I Still Recall Chatting with Robert Farnon
I Still Recall Spending A Magical Twenty Minutes Chatting With Robert Farnon
Says BRIAN JOHNSTONE
I have been so used to the drop of Journal Into Melody on the mat, that its demise is sad, but can it be perpetuated by the internet?
Although the first orchestras I heard were George Melachrino and Sidney Torch, I eventually went to the Classical Camp. A later starter on the violin at 14½, Karajan, Klemperer became my bill of fare as a teenager with the Philharmonia. As a R.A.M. student the whole pageant of classical music flashed before me.
But I had not forgotten the Light Music I listened to so carefully on the BBC from when I was about eight: Ivor Novello, going on to Frederic Curzon and Ernest Tomlinson.

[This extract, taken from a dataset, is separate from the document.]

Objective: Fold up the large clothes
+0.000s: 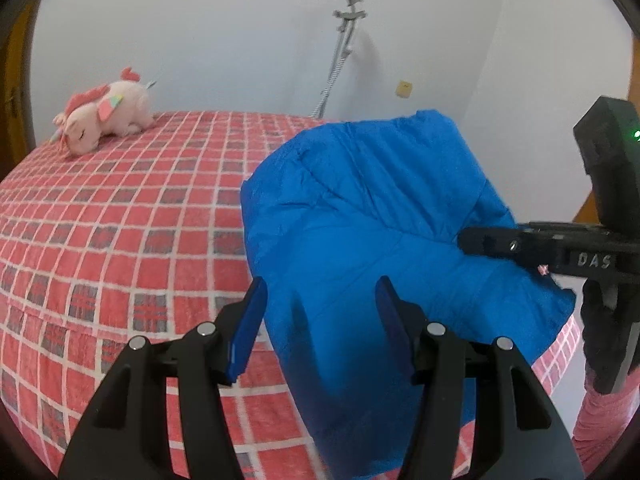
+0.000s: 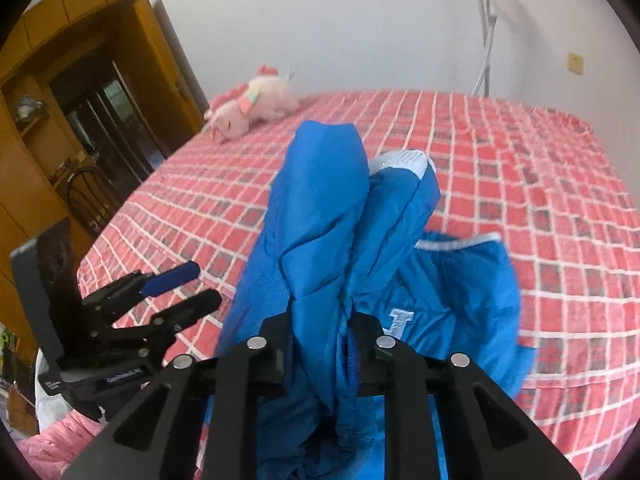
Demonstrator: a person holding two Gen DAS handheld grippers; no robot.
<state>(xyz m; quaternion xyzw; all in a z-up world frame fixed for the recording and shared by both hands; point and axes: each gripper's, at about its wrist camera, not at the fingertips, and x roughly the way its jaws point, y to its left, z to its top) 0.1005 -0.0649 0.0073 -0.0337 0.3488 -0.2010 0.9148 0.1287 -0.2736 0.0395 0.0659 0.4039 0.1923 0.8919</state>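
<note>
We are looking across a bed [image 1: 120, 216] spread with a red-and-white checked cover, white walls rising behind it and a wooden wardrobe [image 2: 60, 100] standing off the bed's left side. A pink plush unicorn [image 1: 106, 114] is lying near the far edge, well apart from the action, and a grey crutch [image 1: 340, 52] is leaning against the back wall. The big blue jacket [image 1: 372, 216] is sitting bunched on the near right part of the bed, its lower edge draping over the near side. We are seeing our right claw [image 2: 320, 344] pinching a thick fold of that jacket, the fabric bulging up between the closed-in fingers and a white embroidered letter [image 2: 400, 320] showing just beside them. In the left wrist view that same claw is biting into the jacket's right edge. Our left claw [image 1: 320, 320] is hanging wide open with nothing in it, its blue pads [image 1: 250, 328] straddling the jacket's left border without touching it. To the left and beyond the jacket, we are looking at a broad stretch of flat cover running up to the plush toy.
</note>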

When I became a freelance in 1960 in London, my first date was with Eartha Kitt at the Café de Paris, Mozart Requiem at Putney Church, and leading the Stock Exchange Orchestra in rehearsal on the floor of the old Lonbdon Stock Exchange.
Two dates came in with Robert Farnon. I immediately loved his music and the man. However I joined the Bournemouth Symphony with Constantin Silvestri. He was so different and challenging, quite unlike Boult, Barbirolli, Wyn Morris, Norman del Mar, etc.
In the mid-1970s the Bournemouth Symphony played the opening concert at the Bournemouth International Centre with four visiting conductors including Robert Farnon. I was amazed no one seemed to be talking to him; perhaps didn’t know him. I sat down and had a wonderful 20 minutes one to one talk with Bob.
By that time I was in the Bournemouth Sinfonietta, which before its axing in 1999 did several Light Music concerts with Ronald Corp, and another with a Romanian Nicolae Moldoveanu, who had a wonderful feel for British Light Music; these concerts were very memorable.
I have read and re-read JIM for the last 20 years or more - so interesting and packed with information. In all my years of Classical playing I often warmed up before going on with Bob’s Goodwood Galop, before, say, a Beethoven Symphony!
Thank-you David. A sad farewell to JIM.
This article appeared in Journal Into Melody, December 2013.